About this exercise: Would you reproduce each of the records below precisely, with the pictures left out?

Source information:

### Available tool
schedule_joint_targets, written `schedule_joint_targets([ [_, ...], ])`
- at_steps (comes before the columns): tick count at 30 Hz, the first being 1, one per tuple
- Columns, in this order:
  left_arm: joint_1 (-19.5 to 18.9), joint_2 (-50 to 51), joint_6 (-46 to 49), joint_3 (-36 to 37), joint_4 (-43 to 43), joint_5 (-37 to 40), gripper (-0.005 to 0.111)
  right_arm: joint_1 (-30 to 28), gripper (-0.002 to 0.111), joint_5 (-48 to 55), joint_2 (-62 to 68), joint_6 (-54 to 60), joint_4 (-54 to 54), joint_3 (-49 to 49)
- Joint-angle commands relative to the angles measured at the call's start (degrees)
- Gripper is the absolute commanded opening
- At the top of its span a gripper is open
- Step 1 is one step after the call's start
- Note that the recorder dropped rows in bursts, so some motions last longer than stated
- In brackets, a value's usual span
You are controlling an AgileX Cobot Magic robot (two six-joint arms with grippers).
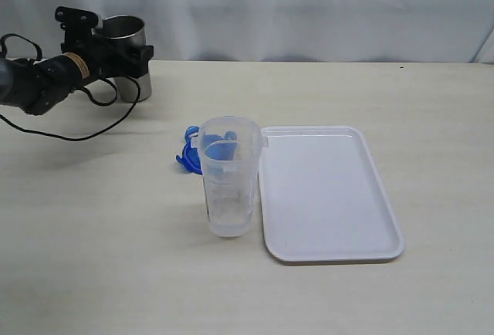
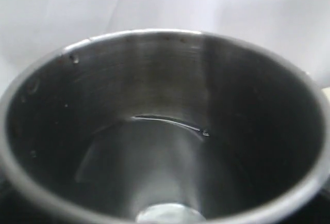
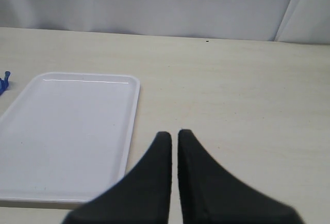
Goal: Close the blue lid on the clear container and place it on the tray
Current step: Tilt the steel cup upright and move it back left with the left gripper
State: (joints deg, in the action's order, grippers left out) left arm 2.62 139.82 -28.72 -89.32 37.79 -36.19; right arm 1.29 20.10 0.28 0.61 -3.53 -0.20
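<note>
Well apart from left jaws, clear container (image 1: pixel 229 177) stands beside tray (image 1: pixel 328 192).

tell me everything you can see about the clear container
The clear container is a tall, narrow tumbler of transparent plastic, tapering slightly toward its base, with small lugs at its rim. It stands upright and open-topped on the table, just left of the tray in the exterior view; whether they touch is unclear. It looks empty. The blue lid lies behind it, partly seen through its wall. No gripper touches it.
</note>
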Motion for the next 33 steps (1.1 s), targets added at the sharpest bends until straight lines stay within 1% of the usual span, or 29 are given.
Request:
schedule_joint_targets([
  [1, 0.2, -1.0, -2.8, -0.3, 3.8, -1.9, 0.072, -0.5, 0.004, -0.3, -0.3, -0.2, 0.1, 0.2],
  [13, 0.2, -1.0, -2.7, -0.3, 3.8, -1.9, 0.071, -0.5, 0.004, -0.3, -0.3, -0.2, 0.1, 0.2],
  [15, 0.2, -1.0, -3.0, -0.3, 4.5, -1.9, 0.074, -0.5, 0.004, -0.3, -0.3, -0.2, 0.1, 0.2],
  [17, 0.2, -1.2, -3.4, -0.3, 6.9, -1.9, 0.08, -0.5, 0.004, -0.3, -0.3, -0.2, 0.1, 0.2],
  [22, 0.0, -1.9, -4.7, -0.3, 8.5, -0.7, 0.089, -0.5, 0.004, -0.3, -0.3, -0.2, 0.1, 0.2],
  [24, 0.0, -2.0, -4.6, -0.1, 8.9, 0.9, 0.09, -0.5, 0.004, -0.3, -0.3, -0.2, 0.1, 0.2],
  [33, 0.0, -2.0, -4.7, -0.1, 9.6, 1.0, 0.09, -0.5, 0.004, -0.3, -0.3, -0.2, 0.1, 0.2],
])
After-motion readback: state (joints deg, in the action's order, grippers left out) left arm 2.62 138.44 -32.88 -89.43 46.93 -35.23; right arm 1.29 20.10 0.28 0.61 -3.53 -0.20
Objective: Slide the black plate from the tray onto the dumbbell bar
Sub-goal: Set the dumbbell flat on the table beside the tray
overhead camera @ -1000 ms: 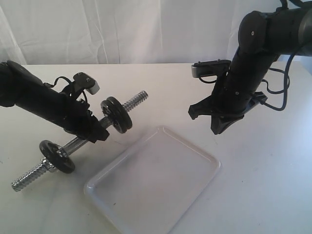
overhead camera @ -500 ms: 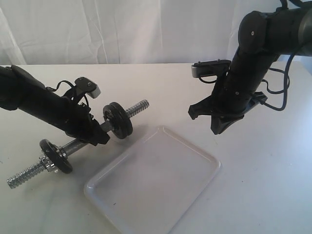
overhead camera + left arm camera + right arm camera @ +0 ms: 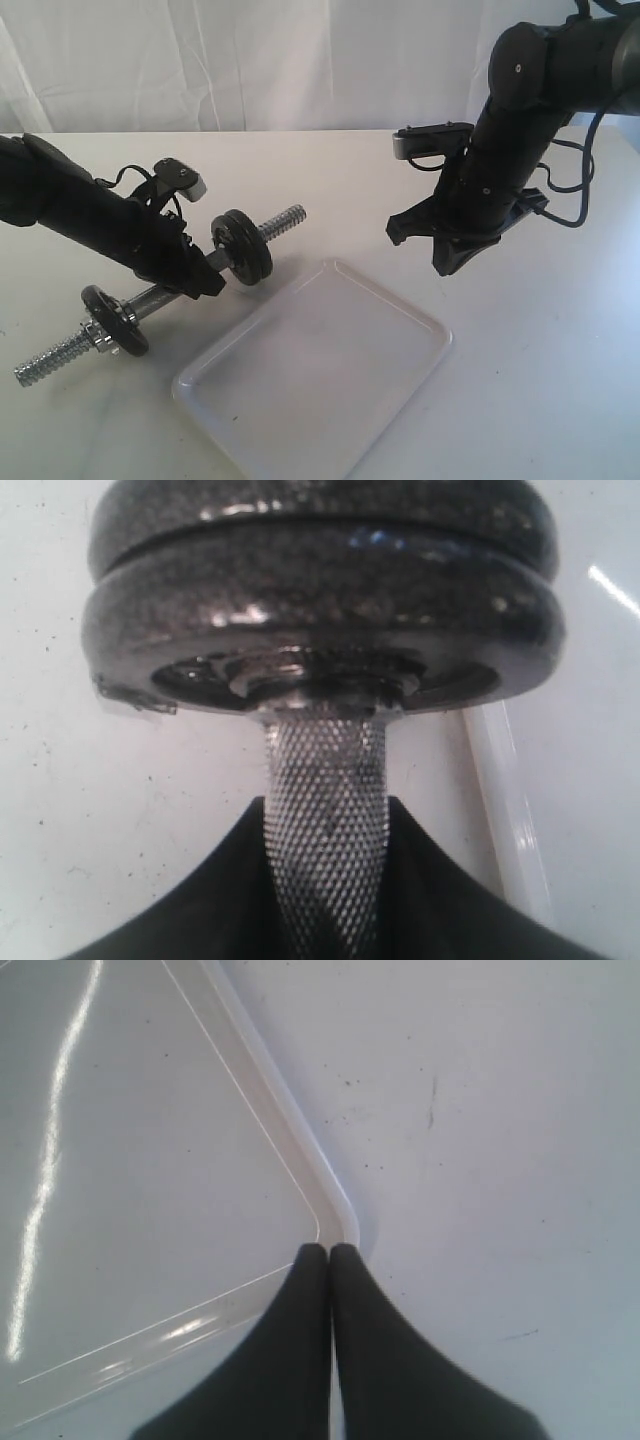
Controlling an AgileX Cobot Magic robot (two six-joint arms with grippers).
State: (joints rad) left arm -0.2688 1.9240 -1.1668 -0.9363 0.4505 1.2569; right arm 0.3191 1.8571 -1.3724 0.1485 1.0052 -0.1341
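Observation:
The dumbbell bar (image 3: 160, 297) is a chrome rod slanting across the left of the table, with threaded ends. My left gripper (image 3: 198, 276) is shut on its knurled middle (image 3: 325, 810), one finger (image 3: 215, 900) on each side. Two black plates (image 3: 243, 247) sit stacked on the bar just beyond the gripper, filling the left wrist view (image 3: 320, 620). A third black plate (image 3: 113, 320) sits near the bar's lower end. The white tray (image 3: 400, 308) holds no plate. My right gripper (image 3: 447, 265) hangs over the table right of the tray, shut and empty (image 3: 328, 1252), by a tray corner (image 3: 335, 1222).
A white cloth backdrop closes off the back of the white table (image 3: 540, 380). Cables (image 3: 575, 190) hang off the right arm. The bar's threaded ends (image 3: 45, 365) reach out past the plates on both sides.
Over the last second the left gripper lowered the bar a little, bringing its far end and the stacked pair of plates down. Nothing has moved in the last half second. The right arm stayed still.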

Task result:
### Available tool
schedule_joint_targets, written `schedule_joint_targets([ [_, ...], ])`
- at_steps (comes before the columns): tick count at 30 Hz, the first being 1, one per tuple
- Columns, in this order:
  left_arm: joint_1 (-19.5 to 18.9), joint_2 (-50 to 51), joint_6 (-46 to 49), joint_3 (-36 to 37), joint_4 (-43 to 43), joint_5 (-37 to 40), gripper (-0.005 to 0.111)
  right_arm: joint_1 (-30 to 28), gripper (-0.002 to 0.111), joint_5 (-48 to 55), joint_2 (-62 to 68), joint_6 (-54 to 60), joint_4 (-54 to 54), joint_3 (-49 to 49)
- Joint-angle commands relative to the angles measured at the call's start (degrees)
- Gripper is the absolute commanded opening
- At the top of its span a gripper is open
- Step 1 is one step after the call's start
- Note that the recorder dropped rows in bursts, so some motions last longer than stated
- In brackets, a value's usual span
You are controlling an AgileX Cobot Magic robot (two six-joint arms with grippers).
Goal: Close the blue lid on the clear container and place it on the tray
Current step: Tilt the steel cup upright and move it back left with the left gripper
State: (joints deg, in the action's order, grippers left out) left arm 2.62 139.82 -28.72 -89.32 37.79 -36.19; right arm 1.29 20.10 0.28 0.61 -3.53 -0.20
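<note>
Well apart from left jaws, clear container (image 1: pixel 229 177) stands beside tray (image 1: pixel 328 192).

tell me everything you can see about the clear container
The clear container is a tall, narrow tumbler of transparent plastic, tapering slightly toward its base, with small lugs at its rim. It stands upright and open-topped on the table, just left of the tray in the exterior view; whether they touch is unclear. It looks empty. The blue lid lies behind it, partly seen through its wall. No gripper touches it.
</note>
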Motion for the next 33 steps (1.1 s), targets added at the sharpest bends until straight lines stay within 1% of the usual span, or 29 are given.
Request:
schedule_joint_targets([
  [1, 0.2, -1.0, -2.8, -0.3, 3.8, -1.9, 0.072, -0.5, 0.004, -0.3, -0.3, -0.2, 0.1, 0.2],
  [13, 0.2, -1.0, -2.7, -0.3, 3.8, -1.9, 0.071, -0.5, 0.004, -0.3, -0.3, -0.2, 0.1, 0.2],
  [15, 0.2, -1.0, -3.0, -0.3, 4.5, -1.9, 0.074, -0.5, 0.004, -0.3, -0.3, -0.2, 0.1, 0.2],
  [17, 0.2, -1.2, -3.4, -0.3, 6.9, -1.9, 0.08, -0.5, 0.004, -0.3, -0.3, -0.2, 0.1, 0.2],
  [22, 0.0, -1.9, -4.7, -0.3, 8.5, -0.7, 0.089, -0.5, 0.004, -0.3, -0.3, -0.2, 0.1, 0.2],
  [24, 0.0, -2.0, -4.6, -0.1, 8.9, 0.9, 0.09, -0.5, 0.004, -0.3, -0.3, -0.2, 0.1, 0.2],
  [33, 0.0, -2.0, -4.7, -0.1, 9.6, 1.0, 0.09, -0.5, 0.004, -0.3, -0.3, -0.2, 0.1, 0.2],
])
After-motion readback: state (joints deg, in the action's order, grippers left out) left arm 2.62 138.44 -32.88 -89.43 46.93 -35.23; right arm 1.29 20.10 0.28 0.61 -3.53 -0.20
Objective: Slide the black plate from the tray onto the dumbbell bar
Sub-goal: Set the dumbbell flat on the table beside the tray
overhead camera @ -1000 ms: 
overhead camera @ -500 ms: 
overhead camera + left arm camera + right arm camera @ +0 ms: 
Controlling an AgileX Cobot Magic robot (two six-joint arms with grippers).
State: (joints rad) left arm -0.2688 1.9240 -1.1668 -0.9363 0.4505 1.2569; right arm 0.3191 1.8571 -1.3724 0.1485 1.0052 -0.1341
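Observation:
The dumbbell bar (image 3: 160, 297) is a chrome rod slanting across the left of the table, with threaded ends. My left gripper (image 3: 198, 276) is shut on its knurled middle (image 3: 325, 810), one finger (image 3: 215, 900) on each side. Two black plates (image 3: 243, 247) sit stacked on the bar just beyond the gripper, filling the left wrist view (image 3: 320, 620). A third black plate (image 3: 113, 320) sits near the bar's lower end. The white tray (image 3: 400, 308) holds no plate. My right gripper (image 3: 447, 265) hangs over the table right of the tray, shut and empty (image 3: 328, 1252), by a tray corner (image 3: 335, 1222).
A white cloth backdrop closes off the back of the white table (image 3: 540, 380). Cables (image 3: 575, 190) hang off the right arm. The bar's threaded ends (image 3: 45, 365) reach out past the plates on both sides.
Over the last second the left gripper lowered the bar a little, bringing its far end and the stacked pair of plates down. Nothing has moved in the last half second. The right arm stayed still.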

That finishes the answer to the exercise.